What are move semantics in Rust?

Semantics

Rust implements what is known as an Affine Type System:

Affine types are a version of linear types imposing weaker constraints, corresponding to affine logic. An affine resource can only be used once, while a linear one must be used once.

Types that are not Copy, and are thus moved, are Affine Types: you may use them either once or never, nothing else.

Rust qualifies this as a transfer of ownership in its Ownership-centric view of the world (*).

(*) Some of the people working on Rust are much more qualified than I am in CS, and they knowingly implemented an Affine Type System; however contrary to Haskell which exposes the math-y/cs-y concepts, Rust tends to expose more pragmatic concepts.

Note: it could be argued that Affine Types returned from a function tagged with #[must_use] are actually Linear Types from my reading.

---

Implementation

It depends. Please keep in mind than Rust is a language built for speed, and there are numerous optimizations passes at play here which will depend on the compiler used (rustc + LLVM, in our case).

Within a function body (playground):

fn main() {
    let s = "Hello, World!".to_string();
    let t = s;
    println!("{}", t);
}

If you check the LLVM IR (in Debug), you'll see:

%_5 = alloca %"alloc::string::String", align 8
%t = alloca %"alloc::string::String", align 8
%s = alloca %"alloc::string::String", align 8

%0 = bitcast %"alloc::string::String"* %s to i8*
%1 = bitcast %"alloc::string::String"* %_5 to i8*
call void @llvm.memcpy.p0i8.p0i8.i64(i8* %1, i8* %0, i64 24, i32 8, i1 false)
%2 = bitcast %"alloc::string::String"* %_5 to i8*
%3 = bitcast %"alloc::string::String"* %t to i8*
call void @llvm.memcpy.p0i8.p0i8.i64(i8* %3, i8* %2, i64 24, i32 8, i1 false)

Underneath the covers, rustc invokes a memcpy from the result of "Hello, World!".to_string() to s and then to t. While it might seem inefficient, checking the same IR in Release mode you will realize that LLVM has completely elided the copies (realizing that s was unused).

The same situation occurs when calling a function: in theory you "move" the object into the function stack frame, however in practice if the object is large the rustc compiler might switch to passing a pointer instead.

Another situation is returning from a function, but even then the compiler might apply "return value optimization" and build directly in the caller's stack frame -- that is, the caller passes a pointer into which to write the return value, which is used without intermediary storage.

The ownership/borrowing constraints of Rust enable optimizations that are difficult to reach in C++ (which also has RVO but cannot apply it in as many cases).

So, the digest version:

• moving large objects is inefficient, but there are a number of optimizations at play that might elide the move altogether
• moving involves a memcpy of std::mem::size_of::<T>() bytes, so moving a large String is efficient because it only copies a couple bytes whatever the size of the allocated buffer they hold onto

When you move an item, you are transferring ownership of that item.

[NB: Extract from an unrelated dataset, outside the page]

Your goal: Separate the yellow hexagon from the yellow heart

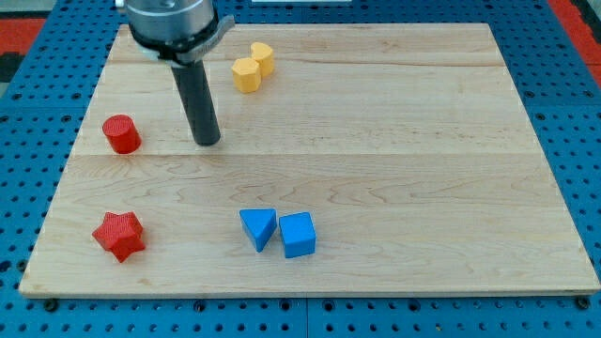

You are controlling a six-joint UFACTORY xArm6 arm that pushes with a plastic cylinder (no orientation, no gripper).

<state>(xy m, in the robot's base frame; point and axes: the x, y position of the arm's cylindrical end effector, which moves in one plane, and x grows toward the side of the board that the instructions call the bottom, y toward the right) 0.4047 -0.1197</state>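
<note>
The yellow hexagon and the yellow heart sit touching each other near the view's top, left of centre. The hexagon is below and left of the heart. My tip rests on the wooden board, below and to the left of the hexagon, a short gap away from it. It touches no block.
A red cylinder lies left of my tip. A red star sits at the lower left. A blue triangle and a blue cube sit side by side at the bottom centre. The board lies on blue pegboard.
</note>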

That's a key component of Rust.

Let's say I had a struct, and then I assign the struct from one variable to another. By default, this will be a move, and I've transferred ownership. The compiler will track this change of ownership and prevent me from using the old variable any more:

pub struct Foo {
    value: u8,
}

fn main() {
    let foo = Foo { value: 42 };
    let bar = foo;

    println!("{}", foo.value); // error: use of moved value: `foo.value`
    println!("{}", bar.value);
}

how it is implemented.

Conceptually, moving something doesn't need to do anything. In the example above, there wouldn't be a reason to actually allocate space somewhere and then move the allocated data when I assign to a different variable. I don't actually know what the compiler does, and it probably changes based on the level of optimization.

For practical purposes though, you can think that when you move something, the bits representing that item are duplicated as if via memcpy. This helps explain what happens when you pass a variable to a function that consumes it, or when you return a value from a function (again, the optimizer can do other things to make it efficient, this is just conceptually):

// Ownership is transferred from the caller to the callee
fn do_something_with_foo(foo: Foo) {} 

// Ownership is transferred from the callee to the caller
fn make_a_foo() -> Foo { Foo { value: 42 } } 

"But wait!", you say, "memcpy only comes into play with types implementing Copy!". This is mostly true, but the big difference is that when a type implements Copy, both the source and the destination are valid to use after the copy!

One way of thinking of move semantics is the same as copy semantics, but with the added restriction that the thing being moved from is no longer a valid item to use.

However, it's often easier to think of it the other way: The most basic thing that you can do is to move / give ownership away, and the ability to copy something is an additional privilege. That's the way that Rust models it.

This is a tough question for me! After using Rust for a while the move semantics are natural. Let me know what parts I've left out or explained poorly.